Other badges, or rather effects of slavery, were the unconstitutional Board of Commissioners, and its twin sister, the Court of Admiralty. These two hopeful children of oppression have been constantly merchandising in cruelty, knavery, injustice, and bribery. However black these charges may seem, they can be proved by evidence and supported by arguments. The former of these monsters had a numerous offspring, without property or sentiment, of pimps, clerks, and tidewaiters, who rioted on the spoils of the people, living by plunder and peculation. The latter, rendered despicable to an odious degree by some extraordinary decisions, was well calculated to enslave and procure submissions, and, by its expansions; to be destructive of that jewel in the English Constitution, trial by juries.

The egregious violation of our charter, in the independency of our Governour, was completing the tragedy, and productive of the worst of evils.
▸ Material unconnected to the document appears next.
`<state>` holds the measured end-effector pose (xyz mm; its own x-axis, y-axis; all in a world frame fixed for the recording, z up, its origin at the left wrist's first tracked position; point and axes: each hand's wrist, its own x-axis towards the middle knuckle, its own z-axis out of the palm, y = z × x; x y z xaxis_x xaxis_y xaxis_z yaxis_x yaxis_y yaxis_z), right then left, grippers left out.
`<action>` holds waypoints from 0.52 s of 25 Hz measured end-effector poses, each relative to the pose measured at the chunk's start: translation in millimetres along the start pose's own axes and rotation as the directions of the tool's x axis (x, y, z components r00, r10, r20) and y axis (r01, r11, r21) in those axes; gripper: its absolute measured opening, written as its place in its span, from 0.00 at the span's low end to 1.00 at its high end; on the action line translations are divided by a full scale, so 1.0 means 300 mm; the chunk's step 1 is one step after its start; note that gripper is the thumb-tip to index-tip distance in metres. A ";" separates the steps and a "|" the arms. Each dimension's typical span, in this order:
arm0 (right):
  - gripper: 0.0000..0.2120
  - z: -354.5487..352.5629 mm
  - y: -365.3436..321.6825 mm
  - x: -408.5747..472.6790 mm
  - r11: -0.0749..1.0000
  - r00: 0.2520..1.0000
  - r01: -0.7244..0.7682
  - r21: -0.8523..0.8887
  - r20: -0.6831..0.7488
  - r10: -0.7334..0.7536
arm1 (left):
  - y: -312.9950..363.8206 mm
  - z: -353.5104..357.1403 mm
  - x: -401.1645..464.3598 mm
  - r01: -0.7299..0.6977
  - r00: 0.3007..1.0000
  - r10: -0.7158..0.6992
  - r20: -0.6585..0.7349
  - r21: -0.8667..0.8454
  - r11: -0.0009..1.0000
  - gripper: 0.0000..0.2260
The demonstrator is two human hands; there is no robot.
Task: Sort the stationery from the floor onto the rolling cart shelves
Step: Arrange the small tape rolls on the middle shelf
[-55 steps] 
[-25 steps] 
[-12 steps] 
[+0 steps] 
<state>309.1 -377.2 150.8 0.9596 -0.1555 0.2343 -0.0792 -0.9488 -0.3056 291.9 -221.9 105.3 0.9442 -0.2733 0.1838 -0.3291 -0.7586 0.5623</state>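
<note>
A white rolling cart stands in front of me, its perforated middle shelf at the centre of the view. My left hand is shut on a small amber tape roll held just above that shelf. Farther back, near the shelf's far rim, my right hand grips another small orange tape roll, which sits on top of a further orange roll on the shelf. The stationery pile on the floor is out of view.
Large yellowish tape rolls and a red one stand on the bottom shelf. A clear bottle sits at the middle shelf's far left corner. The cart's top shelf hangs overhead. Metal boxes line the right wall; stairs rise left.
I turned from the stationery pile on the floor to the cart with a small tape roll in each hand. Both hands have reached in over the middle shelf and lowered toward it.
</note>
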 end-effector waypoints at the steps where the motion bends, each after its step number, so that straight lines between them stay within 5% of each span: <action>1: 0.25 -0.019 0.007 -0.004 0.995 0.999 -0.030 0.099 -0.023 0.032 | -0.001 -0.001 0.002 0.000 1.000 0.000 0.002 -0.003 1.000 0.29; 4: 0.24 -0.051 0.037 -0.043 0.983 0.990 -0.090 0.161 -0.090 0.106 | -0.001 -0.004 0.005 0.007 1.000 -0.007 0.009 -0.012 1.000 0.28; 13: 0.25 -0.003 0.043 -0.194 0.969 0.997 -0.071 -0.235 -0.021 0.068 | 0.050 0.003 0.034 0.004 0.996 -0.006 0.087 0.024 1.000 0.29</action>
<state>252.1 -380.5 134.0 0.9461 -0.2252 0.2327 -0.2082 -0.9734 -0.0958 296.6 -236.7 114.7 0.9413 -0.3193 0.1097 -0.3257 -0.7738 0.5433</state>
This opened new scenes. Unchecked, and without control from the governed, he assumed airs, prerogatives wantoned in all their licentious rigour, power grown rampant, opposition ineffectual, and every moving popular principle, except the tongues of the oppressed, was sealed in silence. The liberty of the press was basely, was infamously attacked by this dignified bribed oppressor—a privilege ever dear to Englishmen, as it is an engine fruitful of mighty events, in battering down the strong holds of the powerful. It should always be viewed with jealousy, and defended at every hazard. Tyrants have often felt its force, and wreaked their malice against it. Says the ingenious Hume, “It is sufficiently known that arbitrary power would steal in upon us, were we not extremely watchful to prevent its progress, and were there not an easy way of conveying the alarm from one end of the Kingdom to the other. The spirit of the people must frequently be roused, in order to curb the ambition of the Court, and the dread of that spirit’s being roused must be employed to prevent that ambition. Nothing so effectual to this purpose as the liberty of the press, by which all the learning, wit, and genius of the nation may be employed on the side of liberty, and every one be animated to its defence.” It is from the efficacy of this that our opposition is so respectable, our unanimity so ample. It is equally open to the Court and the Country, to the man in publick life, and the private speculator, who may have the world for his theatre, and the publick for the object of his beneficence, while buried in obscurity, and confined to the smoke of his own chimney. In this way, many have been the watchings in our day, long the lucubrations, great the toils, and constant the labours, of some obscure individuals, God knows, for the good of their Country. Yet very contracted must have been their sphere, and useless their private efforts, had they been confined to that narrow circle into which the lot of Providence had cast them. But this liberty of the press, which is of common right the palladium of freedom, important as it is, and useful as it must be, has been attacked with impunity by the sacrilegious hand of a pensioned Govemour.

I must reserve the remainder of this catalogue, which blackens the escutcheons of an Hutchinson, and gives him a plenitude of infamy, to some future number. I think this, at least, is very apparent from the adduced instances that if our disease was not slavery itself, it had most of its threatening symptoms, and was hastening fast to a crisis; if it Was not the worst we had to fear, it was what Denmark, France, and Spain, died of We are now in a fair way of recovery; let us not relapse by our own supineness, inattention, or cowardice.

Worcester, Massachusetts, November 10, 1775.